2.2.4. MicroRNA Microarray

Following manufacturer’s instructions, total RNA (200 ng) was labelled using the FlashTag Biotin labelling kit (Ref: 901911; Thermo Fisher) and hybridized to the GeneChip miRNA 4.0 Array (Ref: 902412; Thermo Fisher), which covers 1908 mouse miRNAs. Briefly, RNA molecules were polyadenylated and a biotin-labelled DNA molecule was attached in a subsequent ligation step. Finally, labelled RNA was hybridized to the array, washed and stained in a GeneChip Fluidics Station 450 and scanned in a GeneChip Scanner 7G (Affymetrix, Santa Clara, CA, USA).

2.3. Oligodendrocyte Precursor Cell Culture

The isolation of OPCs was carried out as previously described [21]. Briefly, postnatal P1-P3 C57BL/6 mice were sacrificed by decapitation. Once the brain was removed, meninges were extracted and tissue digested mechanically and enzymatically with papain at 37 °C for 14 min. Twenty-five microliters of OPC medium (DMEM (#041966; Thermo Fisher), supplemented with 10% Fetal Bovine Serum (# 16000044; Thermo Fisher) and 1% Antibiotic-Antimycotic (#A5955; Sigma, Santa Luis, MO, USA) was added to the sample. Then, 300 µL of a DNase solution (1%, #DN-25; Sigma) was added to stop papain digestion. After a centrifugation step at 190 g for 10 min, supernatant was removed and the pellet, after resuspension in 1 mL of OPC media, was filtered through a 100-µm nylon mesh strainer (Falcon, Seaton Delaval, UK). Finally, up to 8 mL of OPC media were added to the cells which were seeded in a 75-cm2 Poly-l-Ornithine coated flask. After one week of incubation at 5% CO2 and 37 °C, renewing the media every 2–3 days, the culture was shaken for 15 h at 200 rpm and one extra hour at 250 rpm. This was followed by media collection, which was passed through a 40-µm nylon cell strainer (Falcon) and centrifuged at 190 g for 10 min. The pellet was resuspended in 10 mL of OPC media. The suspension was plated on an untreated plastic Petri dish at 37 °C for one hour to allow the microglial cells to attach to the Petri dish. Then, the media was collected, centrifuged at 190 g for 10 min, filtered again through a 40-µm strainer and incubated in a new uncoated Petri dish for 30 min. After the 30 min, the media was collected, and centrifuged at 190 g for 10 min to finally obtain the purified OPCs. A total of 20.000 cells were incubated on a laminin-treated plate to perform uptake and differentiation experiments.

2.3.1. Up-take Studies

Note: The fact that each vehicle has to be generated under different protocols made it impossible for us to administer them in the same volume and concentration.

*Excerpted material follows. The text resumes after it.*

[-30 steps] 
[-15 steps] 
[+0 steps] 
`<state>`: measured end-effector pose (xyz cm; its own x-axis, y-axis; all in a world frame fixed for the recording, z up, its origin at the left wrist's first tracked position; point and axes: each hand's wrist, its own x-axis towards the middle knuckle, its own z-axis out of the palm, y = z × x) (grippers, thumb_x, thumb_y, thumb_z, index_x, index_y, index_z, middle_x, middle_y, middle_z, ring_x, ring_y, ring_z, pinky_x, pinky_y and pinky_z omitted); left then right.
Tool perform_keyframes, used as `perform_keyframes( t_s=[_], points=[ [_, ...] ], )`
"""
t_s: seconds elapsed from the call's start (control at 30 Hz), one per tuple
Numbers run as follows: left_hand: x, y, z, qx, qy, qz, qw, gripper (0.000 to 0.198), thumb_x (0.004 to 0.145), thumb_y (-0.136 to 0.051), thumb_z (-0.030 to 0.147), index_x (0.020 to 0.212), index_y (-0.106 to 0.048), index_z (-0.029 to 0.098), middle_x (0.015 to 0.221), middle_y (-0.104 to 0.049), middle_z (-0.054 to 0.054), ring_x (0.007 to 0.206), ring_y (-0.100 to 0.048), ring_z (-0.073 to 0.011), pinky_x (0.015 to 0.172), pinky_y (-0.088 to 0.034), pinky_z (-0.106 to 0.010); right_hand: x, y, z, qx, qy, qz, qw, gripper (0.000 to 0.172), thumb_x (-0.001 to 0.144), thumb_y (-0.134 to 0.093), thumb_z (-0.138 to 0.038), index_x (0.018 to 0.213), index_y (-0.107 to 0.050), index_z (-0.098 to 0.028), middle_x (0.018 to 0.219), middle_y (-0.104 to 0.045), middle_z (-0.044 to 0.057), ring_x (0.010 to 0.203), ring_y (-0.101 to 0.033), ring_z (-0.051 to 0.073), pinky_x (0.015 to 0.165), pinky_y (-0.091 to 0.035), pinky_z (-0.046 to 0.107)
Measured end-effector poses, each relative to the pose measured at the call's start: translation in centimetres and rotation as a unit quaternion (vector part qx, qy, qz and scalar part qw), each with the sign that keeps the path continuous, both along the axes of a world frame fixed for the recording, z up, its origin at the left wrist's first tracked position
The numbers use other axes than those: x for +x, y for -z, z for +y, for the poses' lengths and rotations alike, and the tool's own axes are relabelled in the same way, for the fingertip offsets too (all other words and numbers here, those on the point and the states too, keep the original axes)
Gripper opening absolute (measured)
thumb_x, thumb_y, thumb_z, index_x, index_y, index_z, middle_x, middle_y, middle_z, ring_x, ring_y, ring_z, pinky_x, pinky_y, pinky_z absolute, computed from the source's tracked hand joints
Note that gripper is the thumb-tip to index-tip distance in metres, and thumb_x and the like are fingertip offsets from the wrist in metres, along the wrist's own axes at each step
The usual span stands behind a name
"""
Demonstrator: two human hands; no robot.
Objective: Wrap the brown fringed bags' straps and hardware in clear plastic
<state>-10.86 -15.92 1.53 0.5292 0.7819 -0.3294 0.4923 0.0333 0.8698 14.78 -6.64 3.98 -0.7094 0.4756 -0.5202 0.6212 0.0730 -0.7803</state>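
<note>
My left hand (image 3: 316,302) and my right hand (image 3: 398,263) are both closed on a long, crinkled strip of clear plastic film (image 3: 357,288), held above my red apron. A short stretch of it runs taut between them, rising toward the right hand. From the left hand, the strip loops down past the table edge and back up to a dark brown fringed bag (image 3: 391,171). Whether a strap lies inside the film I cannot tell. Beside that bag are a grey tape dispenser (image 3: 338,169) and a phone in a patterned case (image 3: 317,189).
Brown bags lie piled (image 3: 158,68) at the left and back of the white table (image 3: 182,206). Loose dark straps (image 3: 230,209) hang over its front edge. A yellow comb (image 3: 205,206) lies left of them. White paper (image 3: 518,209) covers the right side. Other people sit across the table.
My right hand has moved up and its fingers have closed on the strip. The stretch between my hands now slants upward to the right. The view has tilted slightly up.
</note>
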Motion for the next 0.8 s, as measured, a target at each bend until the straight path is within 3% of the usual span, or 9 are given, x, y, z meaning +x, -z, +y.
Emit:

To solve that, we added each vehicle in order to dispense similar particles counts, independently of the volume that was added to the culture. Red-Lp, Red-Np labelled with DiOC18 and Coumarin respectively and Ne-EVs-CM-Dil were added to the OPCs and incubated for 24 h in order to determinate the percentage of cells that were up-taking the particles. A total volume of 100 µL of liposomes, 1 µL of polymeric nanoparticles, and 10 µL of EVs (100 μg of quantified protein) were administered to the culture. These volumes made a final number of 2.7 × 10 5 to 6 particles for all vehicles.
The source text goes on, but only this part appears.